Tag Archives: Fred Olin

Former city councilman rescues parakeet

“Once upon a midnight dreary, while I pondered weak and weary … No, this is not about a raven, but a parakeet who decided to explore the other side of my condo.”

So begins a letter the Kitsap Sun recently received from bird lover Ellen Bankus of Port Orchard. Bankus, who owns a number of birds, went on to describe the mishap of one “no name” parakeet who got out of his cage in the bedroom, made a beeline for the laundry room and somehow got stuck on the floor behind the water heater. The space behind the appliance was so confined, that even the tiny bird could not find a way out.

Bankus called the Port Orchard Police Department. Kind officers came out to her apartment and spent considerable time “exhausting every know way to get him out to no avail,” Bankus wrote. “I finally accepted the verdict that my parakeet was going to ‘rest in peace’ behind the tank.”

If this were one of those old time serial movies, this is where we’d fade to black, leaving Tweety tied to the railroad tracks.

But look, up in the sky. It’s a bird; it’s a plane. No, it’s Port Orchard City Councilman Fred Olin to the rescue.

Bankus called Olin, remembering his militant advocacy for the city’s Quaker parrots in 2005. This was before my time on the South Kitsap beat, but apparently Olin’s involvement in city government sprang from his interest in a group of parrots that had escaped during transport to a local pet store in 2002 and taken up residence in a cell phone tower near South Kitsap High School.

(The photo here is courtesy of BrooklynParrots.com, a blog where Steve Baldwin chronicles the life of urban parrots in New York City.)

The council in 2005 OK’d the extension of the tower, but on the advice of the state Department of Fish & Wildlife, required that the tower owner remove the large nest of sticks and trap the birds. The DFW said the birds could cause problems for native wildlife and there were concerns about fire in the tower.

Olin began researching Quaker parrots and found the gregarious birds have a penchant for inhabiting man-man structures. “I know more about parrots than anyone should know,” Olin said, in a recent phone interview. “They come from the highlands of Argentina, which is a moderate climate, so there’s no surprise they can survive here.”

Survive and thrive. Olin estimates at one time there were up to 30 parrots cavorting and entertaining residents in a wide vicinity of the tower. He took it on himself to circulate a petition to save the parrots and allow them to remain free, eventually gathering 1,800 signatures.

“I am not a bird person. I am not a parrot person. I’m just going, ‘It’s not right to do that,'” Olin said.

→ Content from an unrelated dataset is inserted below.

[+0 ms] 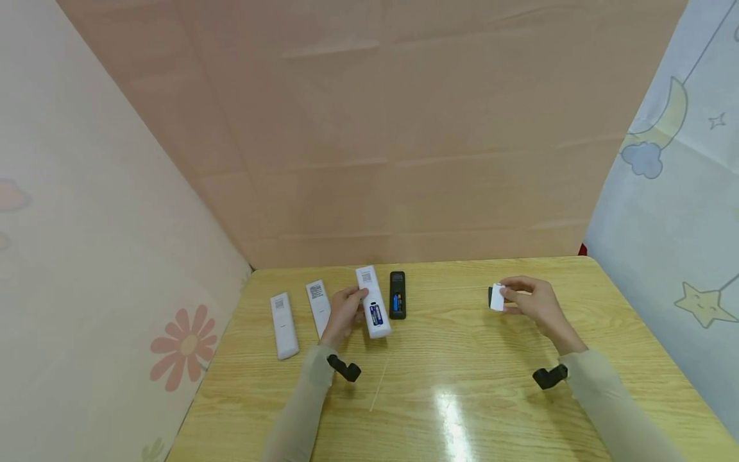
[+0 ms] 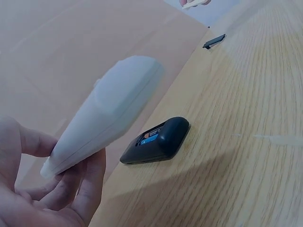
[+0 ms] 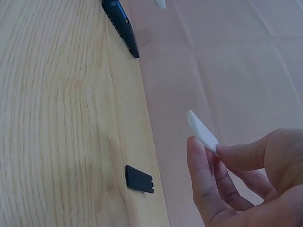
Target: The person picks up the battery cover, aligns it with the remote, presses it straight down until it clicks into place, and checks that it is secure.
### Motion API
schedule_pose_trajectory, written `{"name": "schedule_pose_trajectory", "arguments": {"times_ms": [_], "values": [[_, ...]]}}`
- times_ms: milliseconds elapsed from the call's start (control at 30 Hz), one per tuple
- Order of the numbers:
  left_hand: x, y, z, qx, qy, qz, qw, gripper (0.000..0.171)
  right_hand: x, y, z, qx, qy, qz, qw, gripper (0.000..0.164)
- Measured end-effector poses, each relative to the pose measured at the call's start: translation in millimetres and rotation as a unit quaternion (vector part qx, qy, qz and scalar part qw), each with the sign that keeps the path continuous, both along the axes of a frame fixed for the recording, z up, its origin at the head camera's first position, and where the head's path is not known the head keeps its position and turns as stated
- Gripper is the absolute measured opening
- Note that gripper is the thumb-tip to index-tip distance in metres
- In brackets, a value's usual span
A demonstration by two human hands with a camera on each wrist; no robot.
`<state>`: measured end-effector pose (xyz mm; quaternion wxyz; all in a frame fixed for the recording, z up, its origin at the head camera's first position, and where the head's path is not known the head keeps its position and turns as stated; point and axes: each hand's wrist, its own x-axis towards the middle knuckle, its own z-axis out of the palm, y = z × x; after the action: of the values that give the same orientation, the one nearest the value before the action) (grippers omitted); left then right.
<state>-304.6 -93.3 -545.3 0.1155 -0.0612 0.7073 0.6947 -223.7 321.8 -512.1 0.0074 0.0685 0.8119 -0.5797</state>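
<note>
You hold a white remote (image 1: 372, 290) in your left hand (image 1: 344, 311), thumb on one side and fingers curled under the other, raised above the worktop (image 1: 439, 359). Its uncovered back faces up, with batteries (image 1: 376, 314) in the slot. Your right hand (image 1: 534, 301), well apart, pinches a small white cover (image 1: 497, 298) between thumb and fingers, also in the air. Below that cover, just beside your right hand, a black cover (image 3: 139, 179) lies on the wood. Just right of your left hand, a black remote (image 1: 397, 284) lies with its battery slot uncovered. On that hand's other side lie two more remotes: a nearer white one (image 1: 318, 300), partly hidden behind the hand, and a farther white one (image 1: 284, 326).

The worktop is pale yellow wood with visible grain; a bright glare patch (image 1: 453, 423) sits on your side of it, between your forearms. Beyond both hands, a brownish-pink sheet (image 1: 381, 128) with horizontal creases rises behind the far edge. Off to the left of your left hand stands a pale wall (image 1: 115, 212) with a pink flower (image 1: 181, 346); right of your right hand, a bluish-white wall (image 1: 675, 231) carries a moon (image 1: 666, 119), a cloud (image 1: 643, 159) and a star (image 1: 704, 304).
</note>
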Motion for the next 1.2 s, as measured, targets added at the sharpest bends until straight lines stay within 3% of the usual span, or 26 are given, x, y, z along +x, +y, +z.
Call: {"name": "schedule_pose_trajectory", "arguments": {"times_ms": [133,467,1200], "values": [[-1.0,0.0,-5.7,0.01,0.005,0.005,0.9999,0.054,0.8,-3.5,2.5,-0.005,0.002,0.006,1.0,0.045],[6.6,1.0,1.9,0.027,0.007,0.001,0.9996,0.049,0.4,-13.9,8.8,-0.005,0.003,0.019,1.0,0.047],[9.5,4.4,5.3,0.045,0.0,-0.014,0.9989,0.051,3.7,-38.3,29.8,-0.011,0.011,0.029,0.999,0.044]]}}
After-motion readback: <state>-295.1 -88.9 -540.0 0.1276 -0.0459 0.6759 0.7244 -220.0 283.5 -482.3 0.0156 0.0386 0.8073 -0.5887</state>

The outcry about the parrots gathered media attention, with signatures on the online petition coming from 18 foreign countries, 45 states and 61 Washington state communities. The council asked the DFW to reconsider requiring that the parrots be removed.

The DFW pressed its case, however, and attempts to trap and remove the birds went forward in July 2005 … not without resistance from Olin. When sticks from the nest were removed from the tower, they just happened to show up in the back of Olin’s pickup truck, which he planned to park in the area in hopes of providing the birds a new accommodation. None of the birds were captured on the first day.

What wasn’t reported at the time, and what Olin divulged to me is that on the evening of the first capture attempt, he went to the local hardware store and got pounds of millet, which he distributed on rooftops far and wide in the dark of night.

“The next day the trapper came back, there wasn’t a bird in sight. They were all over town,” Olin said, with an audible smirk. Don’t think a smirk can be audible? Trust me, Olin was pleased as punch with himself.

Later, when Clearwire applied to put antennae up on another tower, the council ditched a proposed condition that any nesting birds be removed. Olin was inspired by his civic success to run for city council in 2007. He served 2008 through 2011.

Now back to the parakeet in peril at Bankus’ apartment. Olin sprang into action, making a net out of a mesh orange sack that he fished into the wedge of space behind the water heater. But he was unable to snare the frightened bird. Then Olin got the bright idea to drain the water tank, which he accomplished with a water hose directed off Bankus’ upstairs apartment. The tank empty, Olin was able to move it an inch or so to the side, and “No Name” walked out from behind it as if to say, “What the heck took you so long?”

Bankus now has christened the little, feathery fugitive after his rescuer, “Fred Olin.”